TASK TO CARRY OUT – Whenever a line in the records below contains "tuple", pick it out.

DATA LISTING –

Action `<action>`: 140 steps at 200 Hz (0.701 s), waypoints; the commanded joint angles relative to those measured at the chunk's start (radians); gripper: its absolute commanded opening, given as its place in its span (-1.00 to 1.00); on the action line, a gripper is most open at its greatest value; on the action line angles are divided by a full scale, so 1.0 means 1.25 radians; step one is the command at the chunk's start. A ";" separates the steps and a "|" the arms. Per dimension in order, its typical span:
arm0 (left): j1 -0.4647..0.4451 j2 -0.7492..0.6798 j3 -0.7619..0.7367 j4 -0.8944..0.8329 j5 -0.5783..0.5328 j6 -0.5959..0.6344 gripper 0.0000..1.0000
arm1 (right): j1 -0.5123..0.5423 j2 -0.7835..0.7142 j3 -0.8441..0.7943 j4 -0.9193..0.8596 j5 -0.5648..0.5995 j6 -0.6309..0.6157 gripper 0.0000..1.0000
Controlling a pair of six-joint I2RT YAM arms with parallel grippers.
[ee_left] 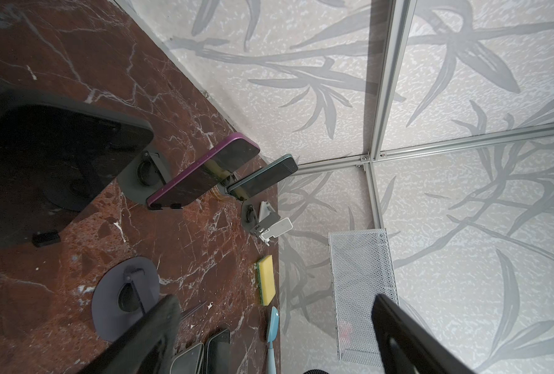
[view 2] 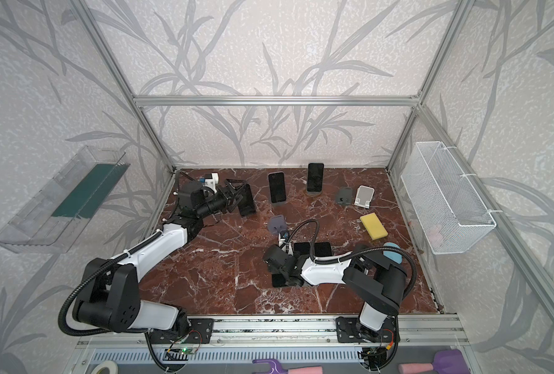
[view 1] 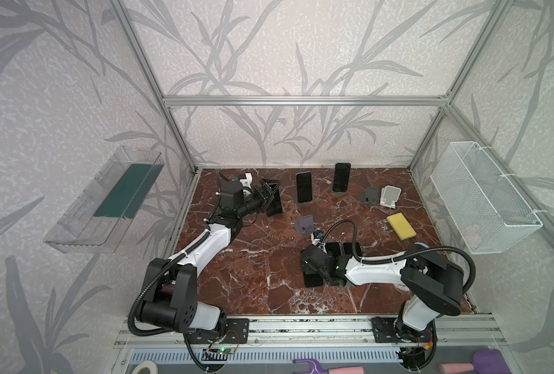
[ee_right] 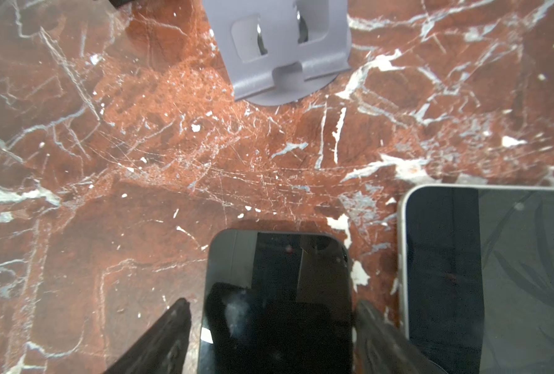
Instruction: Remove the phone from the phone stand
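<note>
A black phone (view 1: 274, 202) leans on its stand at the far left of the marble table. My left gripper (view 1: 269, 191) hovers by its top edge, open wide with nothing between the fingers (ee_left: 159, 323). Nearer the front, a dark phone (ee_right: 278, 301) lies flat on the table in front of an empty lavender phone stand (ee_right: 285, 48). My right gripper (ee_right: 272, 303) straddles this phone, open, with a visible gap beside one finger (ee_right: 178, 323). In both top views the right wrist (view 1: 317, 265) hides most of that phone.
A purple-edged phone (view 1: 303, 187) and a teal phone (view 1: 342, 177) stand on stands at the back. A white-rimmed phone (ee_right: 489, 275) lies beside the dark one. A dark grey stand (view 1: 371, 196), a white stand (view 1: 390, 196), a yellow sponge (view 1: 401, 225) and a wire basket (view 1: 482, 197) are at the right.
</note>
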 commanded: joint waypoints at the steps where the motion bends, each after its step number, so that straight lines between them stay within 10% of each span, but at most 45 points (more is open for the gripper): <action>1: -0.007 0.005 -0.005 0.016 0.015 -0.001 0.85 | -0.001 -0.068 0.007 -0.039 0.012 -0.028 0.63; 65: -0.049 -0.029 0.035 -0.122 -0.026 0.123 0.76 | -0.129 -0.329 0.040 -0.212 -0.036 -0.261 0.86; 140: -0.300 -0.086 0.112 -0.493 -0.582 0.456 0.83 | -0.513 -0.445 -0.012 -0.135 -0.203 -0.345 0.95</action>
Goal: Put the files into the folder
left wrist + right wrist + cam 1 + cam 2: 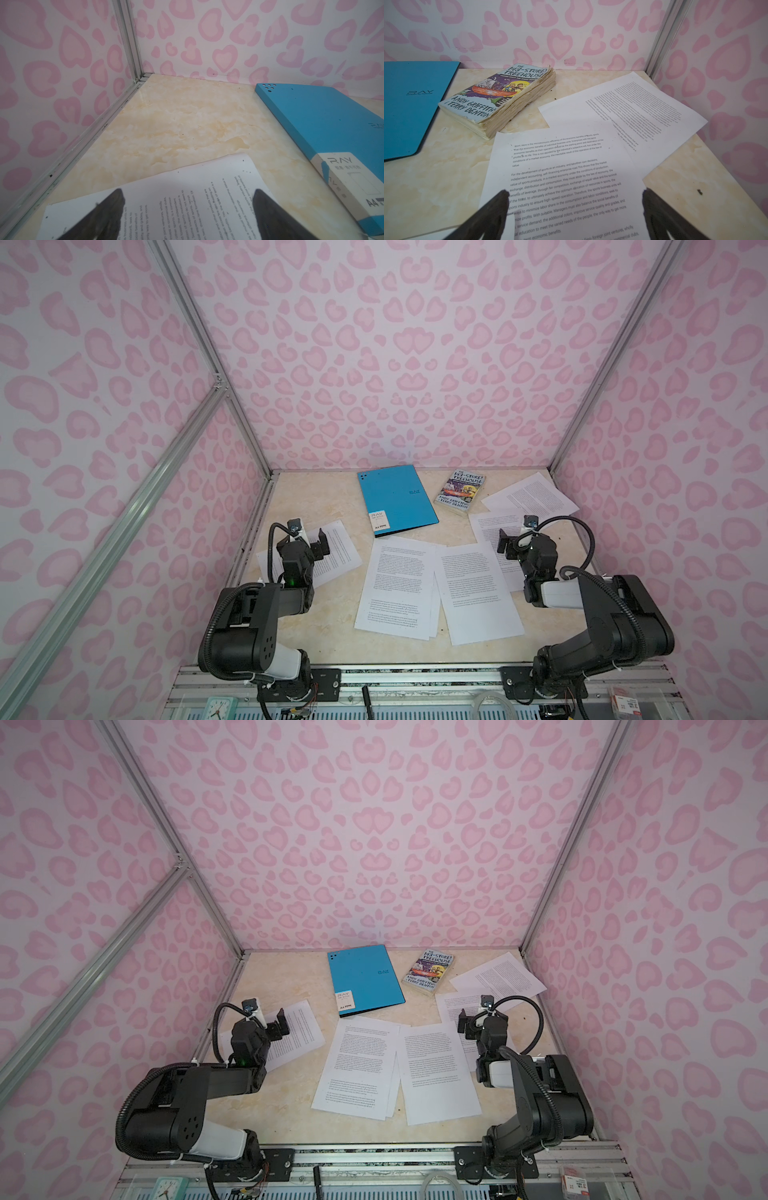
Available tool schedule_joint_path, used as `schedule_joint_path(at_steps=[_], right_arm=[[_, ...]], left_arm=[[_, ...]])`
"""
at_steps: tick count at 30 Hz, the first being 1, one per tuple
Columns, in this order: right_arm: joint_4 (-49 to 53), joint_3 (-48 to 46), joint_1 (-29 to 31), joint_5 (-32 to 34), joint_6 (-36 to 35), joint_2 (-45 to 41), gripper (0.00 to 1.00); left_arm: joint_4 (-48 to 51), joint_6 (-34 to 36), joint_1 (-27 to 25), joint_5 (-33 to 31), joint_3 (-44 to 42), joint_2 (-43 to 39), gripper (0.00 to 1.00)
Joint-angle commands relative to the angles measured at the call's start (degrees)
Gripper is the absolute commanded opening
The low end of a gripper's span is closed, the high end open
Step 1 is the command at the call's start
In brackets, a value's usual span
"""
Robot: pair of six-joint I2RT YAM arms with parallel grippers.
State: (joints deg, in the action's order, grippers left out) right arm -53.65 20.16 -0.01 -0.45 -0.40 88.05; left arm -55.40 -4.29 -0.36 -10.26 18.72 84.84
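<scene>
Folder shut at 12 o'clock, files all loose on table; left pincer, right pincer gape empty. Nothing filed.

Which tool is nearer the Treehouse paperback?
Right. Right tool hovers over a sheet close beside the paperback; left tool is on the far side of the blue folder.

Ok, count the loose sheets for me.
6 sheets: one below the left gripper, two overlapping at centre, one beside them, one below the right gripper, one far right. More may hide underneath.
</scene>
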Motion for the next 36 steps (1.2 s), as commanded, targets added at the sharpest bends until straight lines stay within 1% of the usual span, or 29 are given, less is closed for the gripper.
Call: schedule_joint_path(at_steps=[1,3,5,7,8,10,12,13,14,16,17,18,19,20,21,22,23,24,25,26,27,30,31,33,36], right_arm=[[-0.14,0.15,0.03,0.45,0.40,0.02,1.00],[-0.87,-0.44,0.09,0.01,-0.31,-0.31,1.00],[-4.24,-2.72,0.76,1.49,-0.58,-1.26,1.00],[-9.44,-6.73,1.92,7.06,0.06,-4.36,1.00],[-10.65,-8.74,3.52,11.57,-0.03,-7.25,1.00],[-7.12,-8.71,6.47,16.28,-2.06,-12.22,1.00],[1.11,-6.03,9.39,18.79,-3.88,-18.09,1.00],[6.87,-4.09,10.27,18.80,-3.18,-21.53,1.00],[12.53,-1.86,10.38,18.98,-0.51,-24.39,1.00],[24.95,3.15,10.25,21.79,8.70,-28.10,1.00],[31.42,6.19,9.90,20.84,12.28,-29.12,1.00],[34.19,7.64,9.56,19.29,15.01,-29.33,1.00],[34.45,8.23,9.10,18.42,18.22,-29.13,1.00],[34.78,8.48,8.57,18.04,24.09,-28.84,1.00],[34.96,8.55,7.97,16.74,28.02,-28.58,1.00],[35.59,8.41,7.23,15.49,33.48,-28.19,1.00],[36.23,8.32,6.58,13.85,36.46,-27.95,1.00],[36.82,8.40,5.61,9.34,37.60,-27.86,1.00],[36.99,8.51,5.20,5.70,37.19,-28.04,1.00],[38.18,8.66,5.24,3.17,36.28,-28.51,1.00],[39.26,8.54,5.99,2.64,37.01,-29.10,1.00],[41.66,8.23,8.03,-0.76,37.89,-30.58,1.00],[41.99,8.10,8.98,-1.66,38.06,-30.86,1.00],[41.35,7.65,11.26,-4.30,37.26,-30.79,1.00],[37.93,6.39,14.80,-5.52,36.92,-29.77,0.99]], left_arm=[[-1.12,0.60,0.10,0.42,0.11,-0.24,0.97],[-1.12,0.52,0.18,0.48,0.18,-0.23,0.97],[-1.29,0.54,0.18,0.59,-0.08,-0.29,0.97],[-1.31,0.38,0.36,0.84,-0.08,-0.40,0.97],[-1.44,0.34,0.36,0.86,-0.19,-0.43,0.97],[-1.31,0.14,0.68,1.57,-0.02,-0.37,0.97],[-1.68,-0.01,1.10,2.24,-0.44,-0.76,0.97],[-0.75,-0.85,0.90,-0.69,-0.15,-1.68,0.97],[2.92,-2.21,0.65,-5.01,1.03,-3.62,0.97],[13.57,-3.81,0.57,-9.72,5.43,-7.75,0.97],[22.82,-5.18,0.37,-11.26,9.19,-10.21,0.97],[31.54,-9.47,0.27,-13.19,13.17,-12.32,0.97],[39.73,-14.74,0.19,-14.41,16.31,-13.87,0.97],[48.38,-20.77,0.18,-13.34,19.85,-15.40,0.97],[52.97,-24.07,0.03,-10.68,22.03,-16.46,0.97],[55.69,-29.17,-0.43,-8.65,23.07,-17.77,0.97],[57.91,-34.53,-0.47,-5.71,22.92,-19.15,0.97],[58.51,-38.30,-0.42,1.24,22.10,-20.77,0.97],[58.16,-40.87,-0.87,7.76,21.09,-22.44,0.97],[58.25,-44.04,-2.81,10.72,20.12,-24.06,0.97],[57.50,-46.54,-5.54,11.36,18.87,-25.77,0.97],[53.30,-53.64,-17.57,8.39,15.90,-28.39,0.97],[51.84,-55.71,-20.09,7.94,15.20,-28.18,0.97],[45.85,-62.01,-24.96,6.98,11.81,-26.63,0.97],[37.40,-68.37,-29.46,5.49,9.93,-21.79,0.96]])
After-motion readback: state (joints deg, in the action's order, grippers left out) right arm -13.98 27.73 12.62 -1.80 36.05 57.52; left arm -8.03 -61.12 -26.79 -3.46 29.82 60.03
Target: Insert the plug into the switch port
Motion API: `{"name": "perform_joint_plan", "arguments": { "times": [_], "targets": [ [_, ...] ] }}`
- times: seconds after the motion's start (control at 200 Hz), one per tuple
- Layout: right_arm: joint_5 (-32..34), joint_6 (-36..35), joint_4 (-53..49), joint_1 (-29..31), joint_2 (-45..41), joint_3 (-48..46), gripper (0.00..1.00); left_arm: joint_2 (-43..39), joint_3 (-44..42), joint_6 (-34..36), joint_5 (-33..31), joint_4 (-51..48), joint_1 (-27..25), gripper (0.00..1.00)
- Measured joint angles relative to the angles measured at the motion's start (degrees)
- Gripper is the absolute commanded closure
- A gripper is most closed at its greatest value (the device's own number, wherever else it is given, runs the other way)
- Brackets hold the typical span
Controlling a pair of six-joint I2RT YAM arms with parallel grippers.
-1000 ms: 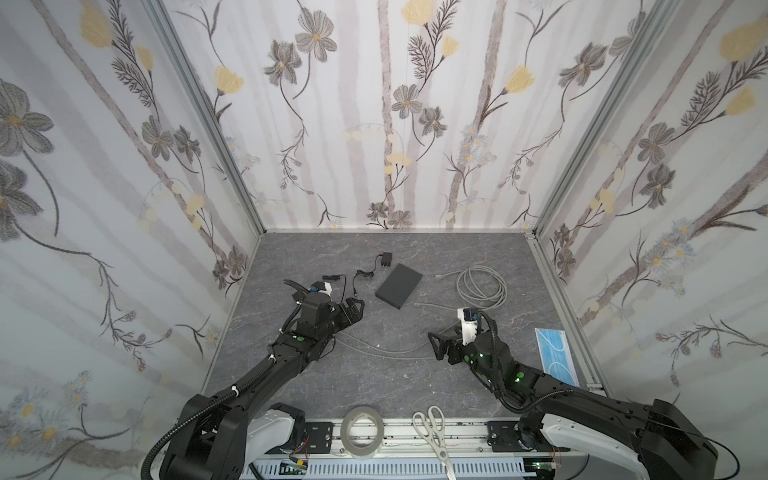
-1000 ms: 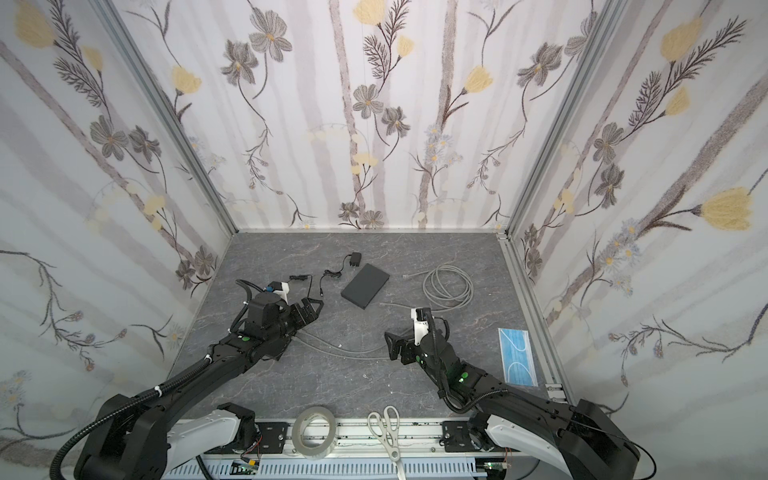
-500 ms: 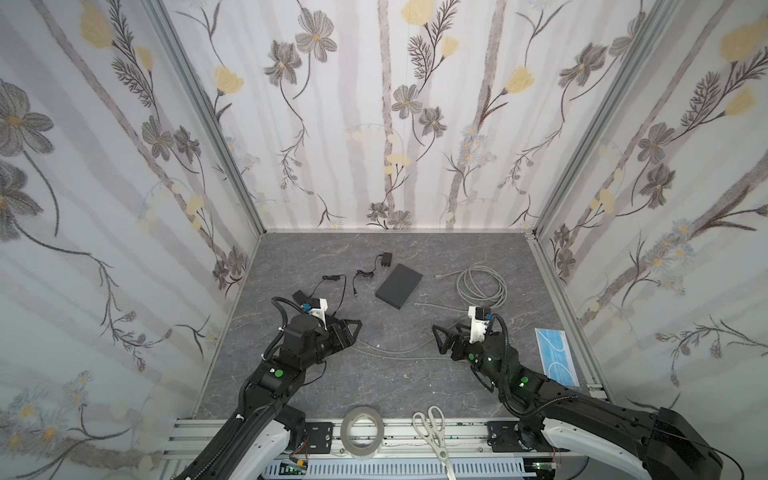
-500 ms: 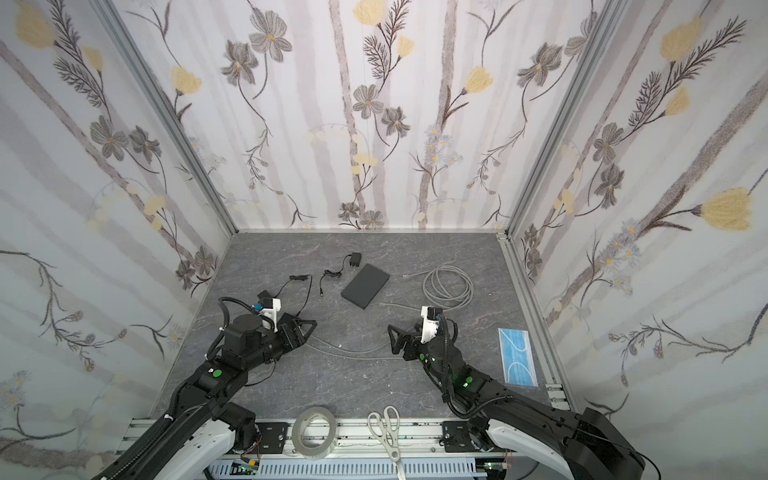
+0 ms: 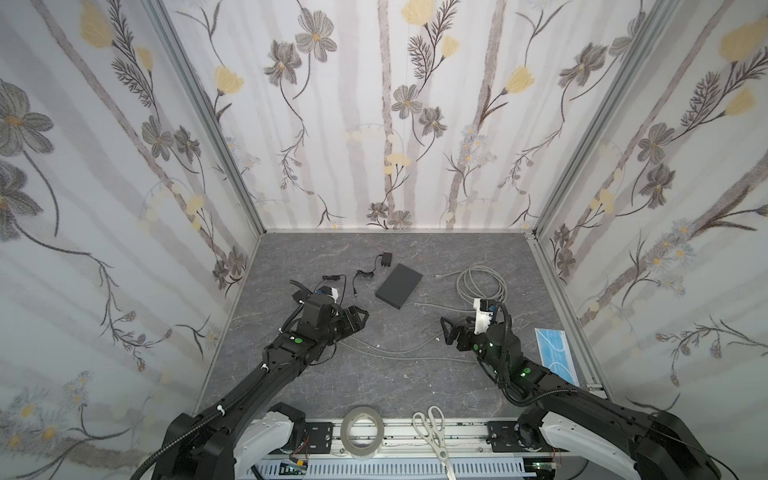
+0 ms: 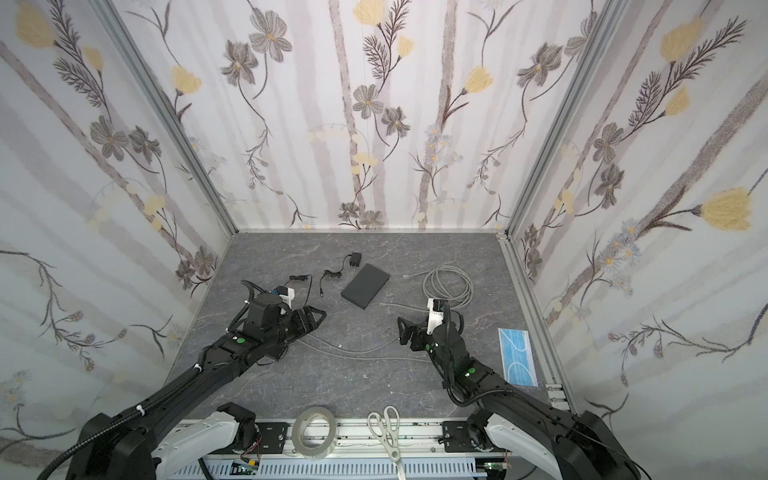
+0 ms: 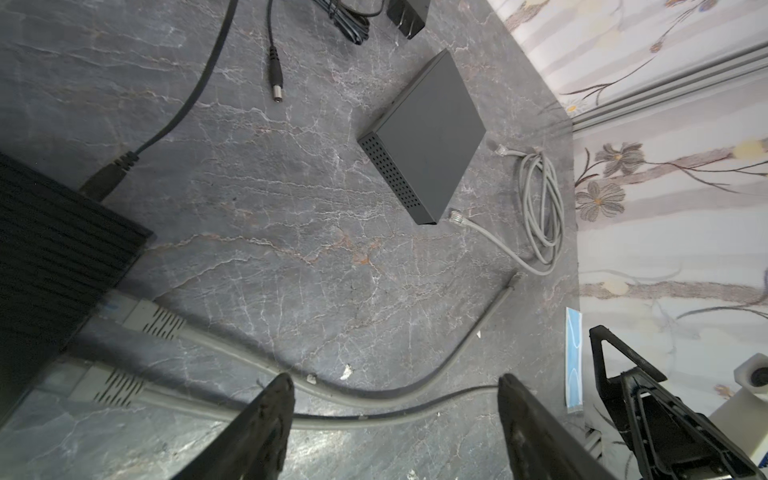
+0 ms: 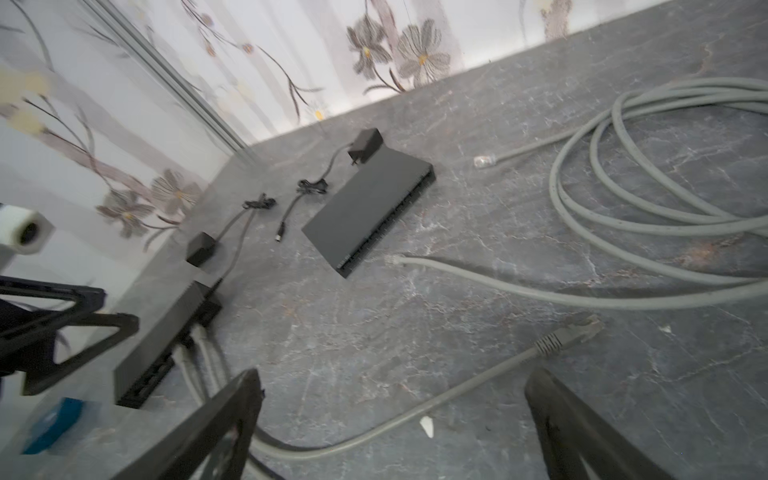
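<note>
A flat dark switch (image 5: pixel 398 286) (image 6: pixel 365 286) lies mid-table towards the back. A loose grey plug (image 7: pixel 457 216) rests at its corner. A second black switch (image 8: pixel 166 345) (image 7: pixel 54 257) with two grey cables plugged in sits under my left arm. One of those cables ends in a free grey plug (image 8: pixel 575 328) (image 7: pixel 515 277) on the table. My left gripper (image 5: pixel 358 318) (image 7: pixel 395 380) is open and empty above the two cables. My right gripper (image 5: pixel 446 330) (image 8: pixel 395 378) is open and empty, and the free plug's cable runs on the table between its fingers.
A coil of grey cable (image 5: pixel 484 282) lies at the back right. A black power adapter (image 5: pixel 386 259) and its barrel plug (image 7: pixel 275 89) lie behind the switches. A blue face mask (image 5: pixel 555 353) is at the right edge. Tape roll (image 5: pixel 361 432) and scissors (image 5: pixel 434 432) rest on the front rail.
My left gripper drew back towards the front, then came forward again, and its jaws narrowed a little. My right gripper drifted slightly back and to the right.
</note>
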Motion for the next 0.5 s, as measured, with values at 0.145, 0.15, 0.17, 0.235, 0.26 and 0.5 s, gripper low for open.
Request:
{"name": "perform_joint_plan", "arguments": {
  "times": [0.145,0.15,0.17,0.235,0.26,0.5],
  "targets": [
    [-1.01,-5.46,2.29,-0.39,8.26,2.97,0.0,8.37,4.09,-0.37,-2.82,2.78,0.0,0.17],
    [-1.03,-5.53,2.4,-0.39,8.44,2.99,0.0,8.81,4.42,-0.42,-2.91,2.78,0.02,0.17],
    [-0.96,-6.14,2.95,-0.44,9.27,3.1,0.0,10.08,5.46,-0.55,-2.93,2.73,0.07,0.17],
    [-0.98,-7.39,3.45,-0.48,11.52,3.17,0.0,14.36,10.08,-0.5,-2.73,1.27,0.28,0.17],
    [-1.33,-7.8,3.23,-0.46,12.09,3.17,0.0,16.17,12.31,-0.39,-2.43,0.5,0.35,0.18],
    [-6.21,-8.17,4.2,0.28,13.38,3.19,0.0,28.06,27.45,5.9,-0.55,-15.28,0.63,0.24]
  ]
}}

OUTPUT OF THE TASK –
at_steps: tick count at 30 Hz, the first being 1, one per tuple
- times: seconds after the motion's start (control at 200 Hz), one per tuple

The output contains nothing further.